Clinical Genetics Branch, Division of Cancer Epidemiology and Genetics, National Cancer Institute, Bethesda, MD, USA.
Cancer Genomics Research Laboratory, Division of Cancer Epidemiology and Genetics, National Cancer Institute, Bethesda, MD, USA.
Pediatr Res. 2022 Dec;92(6):1671-1680. doi: 10.1038/s41390-022-02009-8. Epub 2022 Mar 23.
Shwachman Diamond syndrome (SDS) is an inherited bone marrow failure syndrome (IBMFS) associated with pancreatic insufficiency, neutropenia, and skeletal dysplasia. Biallelic pathogenic variants (PV) in SBDS account for >90% of SDS. We hypothesized that the SDS phenotype varies based on genotype and conducted a genotype-phenotype correlation study to better understand these complexities.

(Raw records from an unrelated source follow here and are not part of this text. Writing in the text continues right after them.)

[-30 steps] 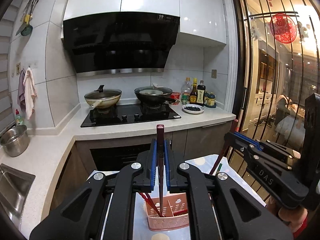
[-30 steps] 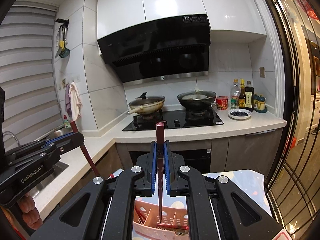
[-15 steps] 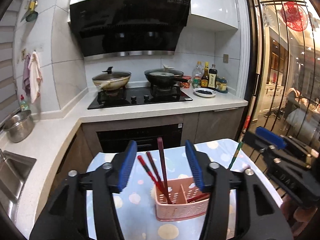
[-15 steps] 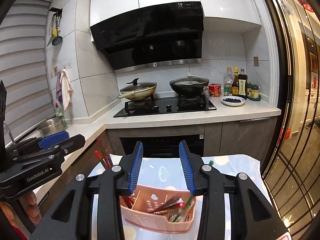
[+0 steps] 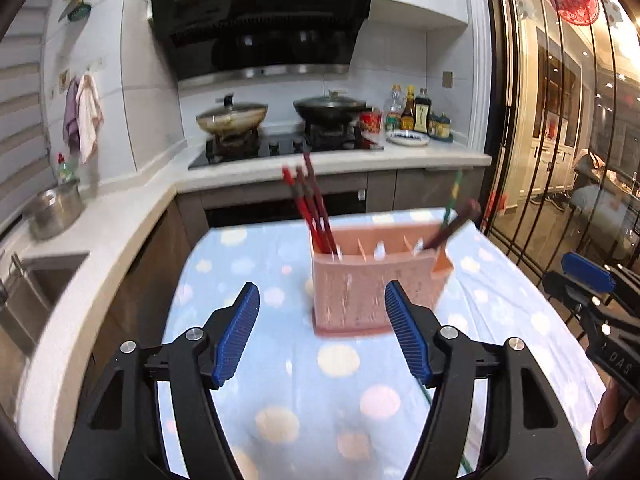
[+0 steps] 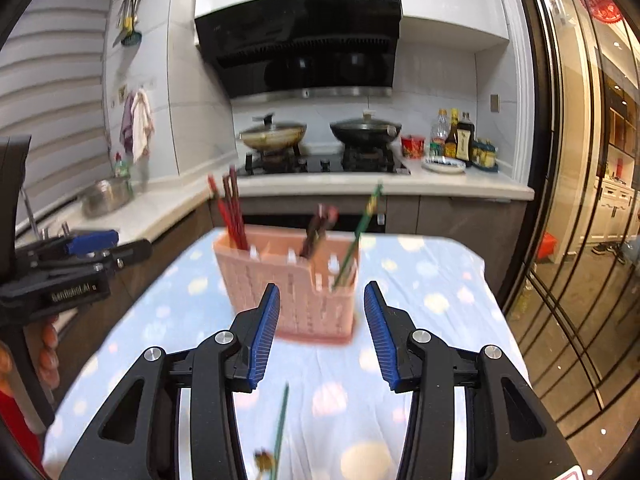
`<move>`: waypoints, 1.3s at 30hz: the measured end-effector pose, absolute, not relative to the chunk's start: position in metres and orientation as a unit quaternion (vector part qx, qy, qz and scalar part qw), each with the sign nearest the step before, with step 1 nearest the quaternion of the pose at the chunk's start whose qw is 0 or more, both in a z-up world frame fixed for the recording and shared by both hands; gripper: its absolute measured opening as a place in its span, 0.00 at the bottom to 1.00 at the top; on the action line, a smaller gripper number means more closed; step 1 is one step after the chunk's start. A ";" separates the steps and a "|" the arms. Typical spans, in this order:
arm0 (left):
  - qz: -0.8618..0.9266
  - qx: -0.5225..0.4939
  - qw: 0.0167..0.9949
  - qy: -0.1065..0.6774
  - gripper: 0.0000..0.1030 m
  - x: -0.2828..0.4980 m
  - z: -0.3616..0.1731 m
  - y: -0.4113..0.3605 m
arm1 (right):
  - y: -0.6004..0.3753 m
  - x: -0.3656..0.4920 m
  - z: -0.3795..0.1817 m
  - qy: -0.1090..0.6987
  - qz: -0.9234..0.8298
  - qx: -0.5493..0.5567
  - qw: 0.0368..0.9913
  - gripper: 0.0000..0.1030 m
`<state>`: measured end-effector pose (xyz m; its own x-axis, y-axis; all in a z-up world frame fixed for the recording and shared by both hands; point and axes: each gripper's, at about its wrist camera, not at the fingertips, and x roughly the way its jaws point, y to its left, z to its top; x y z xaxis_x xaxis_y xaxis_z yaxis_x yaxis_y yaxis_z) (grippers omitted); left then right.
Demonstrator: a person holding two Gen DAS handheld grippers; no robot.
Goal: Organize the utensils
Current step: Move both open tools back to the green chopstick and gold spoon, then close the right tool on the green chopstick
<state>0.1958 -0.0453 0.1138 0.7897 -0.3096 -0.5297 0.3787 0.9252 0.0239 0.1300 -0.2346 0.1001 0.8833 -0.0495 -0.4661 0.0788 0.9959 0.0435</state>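
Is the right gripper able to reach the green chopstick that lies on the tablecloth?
Probably yes. The green chopstick lies bare on the tablecloth, just below the right gripper, whose empty jaws are opening. Nothing covers it.

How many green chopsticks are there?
2 that I can see. One green chopstick stands tilted in the right end compartment of the pink holder. The other green chopstick lies on the dotted tablecloth near the right gripper. Blur may hide others.
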 end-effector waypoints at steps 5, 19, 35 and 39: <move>-0.156 0.078 0.932 0.317 0.60 0.167 0.064 -0.040 | -0.225 0.089 0.047 0.301 -0.034 0.031 0.952 0.42; -0.149 0.090 0.900 0.400 0.60 0.102 -0.020 -0.027 | -0.192 0.028 -0.040 0.392 -0.006 0.046 0.919 0.39; -0.157 0.089 0.886 0.427 0.60 0.092 -0.039 -0.030 | -0.181 0.024 -0.059 0.415 0.001 0.048 0.908 0.38; -0.157 0.088 0.884 0.430 0.60 0.092 -0.042 -0.028 | -0.180 0.024 -0.059 0.417 0.002 0.049 0.907 0.38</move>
<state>0.0919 -0.0278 -0.0422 0.5803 -0.2018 -0.7890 0.3538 0.9351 0.0211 0.0241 -0.1798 -0.0595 0.6517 0.0438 -0.7572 0.0375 0.9953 0.0898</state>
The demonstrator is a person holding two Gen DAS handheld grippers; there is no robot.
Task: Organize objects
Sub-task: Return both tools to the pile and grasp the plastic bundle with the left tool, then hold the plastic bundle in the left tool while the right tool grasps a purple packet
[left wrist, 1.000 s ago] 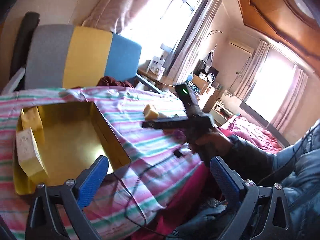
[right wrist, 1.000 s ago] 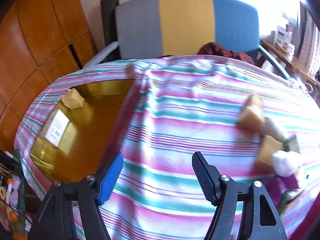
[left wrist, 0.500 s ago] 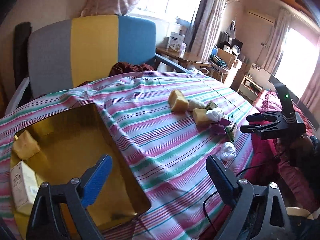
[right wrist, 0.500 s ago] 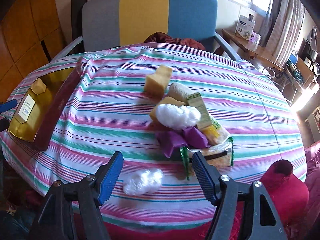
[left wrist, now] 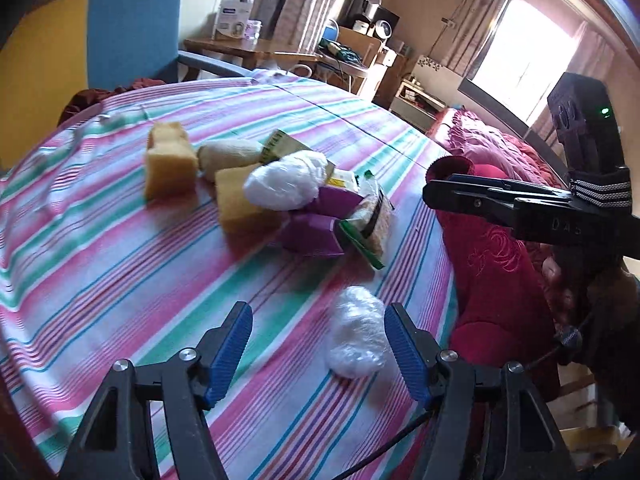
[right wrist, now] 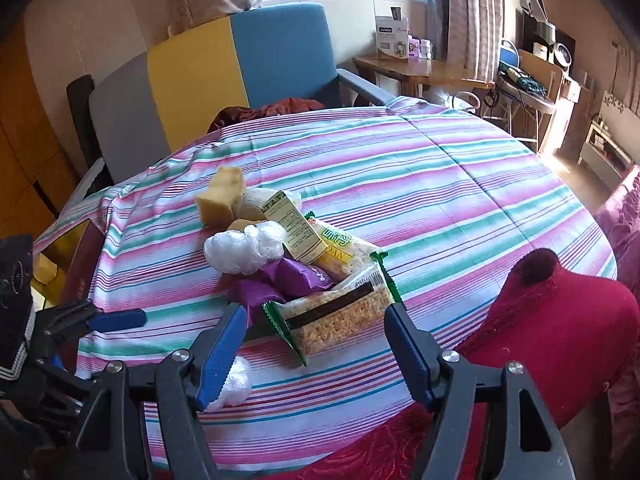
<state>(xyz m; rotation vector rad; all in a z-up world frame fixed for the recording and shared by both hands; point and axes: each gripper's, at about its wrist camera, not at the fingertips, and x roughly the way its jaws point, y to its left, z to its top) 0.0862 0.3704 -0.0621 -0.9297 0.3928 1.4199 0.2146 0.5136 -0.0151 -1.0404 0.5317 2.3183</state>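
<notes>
We see the counter [right wrist: 460,184] under a striped cloth, chair [right wrist: 256,56] with grey, yellow and blue panels behind it. A red knitted garment [right wrist: 560,312] hangs over the near right edge. At the far left edge sits a gold box [right wrist: 60,252], only its corner visible. The pile of things sits mid-counter: two yellow sponges, one [left wrist: 170,162] at the back left and one [left wrist: 240,200] in front of it, touching a beige roll [left wrist: 228,154]. A white plastic-wrapped bundle [left wrist: 284,184] lies on top, purple packets [left wrist: 316,224] below it, a printed paper strip [right wrist: 294,228] beside it. A green-edged cracker pack [right wrist: 340,314] is nearest us. A smaller white bundle [left wrist: 356,338] lies apart, near the front edge. Our left tool [left wrist: 318,354] hovers over that small bundle, jaws closing, bundle between them near the right finger, pads not pressing it. Our right tool [right wrist: 312,356] is open, framing the cracker pack, no contact visible.
</notes>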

We reviewed records of all patients with SDS or SDS-like syndromes in the National Cancer Institute's (NCI) IBMFS study. Additional published SDS cohorts were reviewed and compared with the NCI cohort.
PVs in SBDS were present in 32/47 (68.1%) participants. Biallelic inheritance of SBDS c.258 + 2T > C and c.183_184TA > CT was the most common genotype in our study (25/32, 78.1%) and published cohorts. Most patients had the SDS hallmark features of neutropenia (45/45, 100%), pancreatic insufficiency (41/43, 95.3%), and/or bony abnormalities (29/36, 80.6%). Developmental delay was common (20/34, 58.8%). Increased risk of hematologic malignancies at young ages and the rarity of solid malignancies was observed in both the NCI cohort and published studies.

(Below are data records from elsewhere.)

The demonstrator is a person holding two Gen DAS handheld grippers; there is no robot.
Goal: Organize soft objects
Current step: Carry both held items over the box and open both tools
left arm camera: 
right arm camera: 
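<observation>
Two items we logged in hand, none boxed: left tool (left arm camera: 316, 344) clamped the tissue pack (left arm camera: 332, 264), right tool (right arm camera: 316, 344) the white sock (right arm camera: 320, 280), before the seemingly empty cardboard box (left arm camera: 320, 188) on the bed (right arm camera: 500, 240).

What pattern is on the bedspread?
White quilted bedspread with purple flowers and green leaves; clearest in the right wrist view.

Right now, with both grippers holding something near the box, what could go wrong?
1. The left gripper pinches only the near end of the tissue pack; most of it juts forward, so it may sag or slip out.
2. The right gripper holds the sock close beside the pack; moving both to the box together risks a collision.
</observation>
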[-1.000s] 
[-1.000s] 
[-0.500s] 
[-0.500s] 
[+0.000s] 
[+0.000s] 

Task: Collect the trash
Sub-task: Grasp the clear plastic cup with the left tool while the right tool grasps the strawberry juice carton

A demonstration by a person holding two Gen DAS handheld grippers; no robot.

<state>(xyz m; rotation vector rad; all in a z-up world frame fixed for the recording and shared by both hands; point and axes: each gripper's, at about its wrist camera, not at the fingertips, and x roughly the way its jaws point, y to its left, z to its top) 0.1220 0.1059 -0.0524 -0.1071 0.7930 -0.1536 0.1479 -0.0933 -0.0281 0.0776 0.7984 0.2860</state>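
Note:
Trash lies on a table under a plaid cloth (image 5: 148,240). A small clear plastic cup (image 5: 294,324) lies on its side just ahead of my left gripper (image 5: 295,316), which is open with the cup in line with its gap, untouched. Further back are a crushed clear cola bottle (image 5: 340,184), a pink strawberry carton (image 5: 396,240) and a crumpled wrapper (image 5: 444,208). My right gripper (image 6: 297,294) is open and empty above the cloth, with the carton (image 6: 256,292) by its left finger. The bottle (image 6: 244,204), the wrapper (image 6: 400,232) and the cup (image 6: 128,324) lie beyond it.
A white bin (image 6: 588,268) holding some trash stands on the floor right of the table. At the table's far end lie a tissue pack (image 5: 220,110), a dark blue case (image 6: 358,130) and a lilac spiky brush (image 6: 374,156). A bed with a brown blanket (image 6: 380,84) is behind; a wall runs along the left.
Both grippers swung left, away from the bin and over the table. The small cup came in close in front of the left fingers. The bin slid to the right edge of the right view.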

SDS is a complex childhood illness with a narrow genotypic spectrum. Patients may first present to primary care, gastroenterology, orthopedic, and/or hematology clinics. Coordinated multidisciplinary care is important for diagnosis and patient management.
ClinicalTrials.gov Identifier: NCT00027274.
The clinical and genetic spectrum of Shwachman Diamond Syndrome was comprehensively evaluated, and the findings illustrate the importance of a multidisciplinary approach for these complex patients. Our work reveals: 1. a narrow genotypic spectrum in SDS; 2. a low risk of solid tumors in patients with SDS; 3. patients with SDS have clinical manifestations in multiple organ systems.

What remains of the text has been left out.